I put in radiant tube heat when I built my shop 9 yrs ago and have not had any issues with the unit at all. I have a 40 x 80 with a partition in the center with a 14x14 pass-thru door. I doesn't take any time to heat up building after opening doors etc. coupla ceiling fans and your good to go. I tell my furnace guy to check it every year when he does the house furnace, but he tells me that there isn't a lot to check. no adjusting of burner or such ,they either work ,or they don't .So far so good


----------



## 24/7 (Nov 3, 2008)

You said you have it insulated? That kind of leaves it wide ope n assuming that it is insulated well and efficiently. My shop is 3 + inches of spray foam.with concrete floor.

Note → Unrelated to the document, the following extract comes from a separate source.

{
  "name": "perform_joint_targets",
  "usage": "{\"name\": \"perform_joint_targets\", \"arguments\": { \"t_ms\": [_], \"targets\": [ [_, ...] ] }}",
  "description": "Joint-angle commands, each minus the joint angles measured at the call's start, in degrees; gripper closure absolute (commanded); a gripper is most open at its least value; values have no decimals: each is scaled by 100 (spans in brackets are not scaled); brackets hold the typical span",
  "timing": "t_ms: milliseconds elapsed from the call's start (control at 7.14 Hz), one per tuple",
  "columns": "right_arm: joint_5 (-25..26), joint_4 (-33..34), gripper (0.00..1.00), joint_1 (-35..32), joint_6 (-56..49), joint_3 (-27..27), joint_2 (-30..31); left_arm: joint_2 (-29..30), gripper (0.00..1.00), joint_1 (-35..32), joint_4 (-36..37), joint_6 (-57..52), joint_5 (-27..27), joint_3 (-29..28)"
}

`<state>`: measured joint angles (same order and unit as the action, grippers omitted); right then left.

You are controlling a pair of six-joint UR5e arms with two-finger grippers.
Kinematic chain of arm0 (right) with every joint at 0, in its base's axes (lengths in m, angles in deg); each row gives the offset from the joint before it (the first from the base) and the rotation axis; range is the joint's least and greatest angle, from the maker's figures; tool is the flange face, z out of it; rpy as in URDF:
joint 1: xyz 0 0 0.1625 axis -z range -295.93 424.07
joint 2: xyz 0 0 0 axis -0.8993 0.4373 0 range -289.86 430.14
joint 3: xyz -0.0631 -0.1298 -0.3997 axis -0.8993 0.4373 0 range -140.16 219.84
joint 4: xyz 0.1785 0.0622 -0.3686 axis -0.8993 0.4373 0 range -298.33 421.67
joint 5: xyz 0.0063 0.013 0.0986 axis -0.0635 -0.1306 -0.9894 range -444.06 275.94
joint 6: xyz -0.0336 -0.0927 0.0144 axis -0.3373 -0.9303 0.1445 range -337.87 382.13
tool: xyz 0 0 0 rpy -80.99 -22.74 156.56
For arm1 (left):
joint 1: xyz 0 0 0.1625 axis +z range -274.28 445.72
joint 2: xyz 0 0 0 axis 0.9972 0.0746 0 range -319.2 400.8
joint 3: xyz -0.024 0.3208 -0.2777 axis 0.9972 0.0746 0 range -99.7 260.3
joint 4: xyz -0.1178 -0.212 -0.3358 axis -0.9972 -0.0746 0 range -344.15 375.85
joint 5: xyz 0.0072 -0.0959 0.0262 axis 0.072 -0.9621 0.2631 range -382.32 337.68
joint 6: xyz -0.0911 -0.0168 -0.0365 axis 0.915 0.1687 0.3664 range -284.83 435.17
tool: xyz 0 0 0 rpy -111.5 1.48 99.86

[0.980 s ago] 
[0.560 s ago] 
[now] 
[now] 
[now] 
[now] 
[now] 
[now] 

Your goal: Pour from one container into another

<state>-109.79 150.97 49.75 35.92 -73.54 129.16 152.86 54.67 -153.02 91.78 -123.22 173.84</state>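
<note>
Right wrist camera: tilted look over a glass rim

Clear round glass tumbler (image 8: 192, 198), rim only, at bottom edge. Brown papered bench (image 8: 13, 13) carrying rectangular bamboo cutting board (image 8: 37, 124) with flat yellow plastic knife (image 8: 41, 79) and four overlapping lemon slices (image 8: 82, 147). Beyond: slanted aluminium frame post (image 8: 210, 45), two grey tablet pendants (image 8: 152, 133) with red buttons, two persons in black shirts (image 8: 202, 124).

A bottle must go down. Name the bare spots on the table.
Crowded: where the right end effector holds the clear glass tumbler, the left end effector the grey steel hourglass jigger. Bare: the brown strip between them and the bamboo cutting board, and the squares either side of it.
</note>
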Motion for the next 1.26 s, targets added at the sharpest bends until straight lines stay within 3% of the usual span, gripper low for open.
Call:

Even with no heat at - 35 C outside it will not be below 0 C inside. That being said I heat it with a wood stove with a fan that circulated the heated air. Stoked up for a few hours it will go from 0 c to 70 c -- a few more hours wide open i can see 85 F ............. trust me foam insulation is far superior to batts. plus it a vapour barrier and seals all the air leaks. We have our home done in it as well. Our house is heated with a combination wood furnace/oil, and have no used oil fora few years.


----------



## John Mac (Feb 5, 2005)

I looked into spray,wow big $ so I went with bats but foam is better, alot better!


----------



## 24/7 (Nov 3, 2008)

It was 2 $ a sq foot about 5 to 10 years ago , I just did a building a few weeks ago and it was 3.25$ a sq foot 3 " thick but this is R 7 per inch a total seal. 

The real joke on batts is everyone does a nice job and then seals it up with a vapour barrier all taped up nicley. THEN come the drywall and screws fill that vapour barrier with holes like crazy. Your vpour barrier is now non existant.

Over all a 30 x 50 ' shop might cost 10k to insulate now but you would save that in heat in 5 years or less I bet. 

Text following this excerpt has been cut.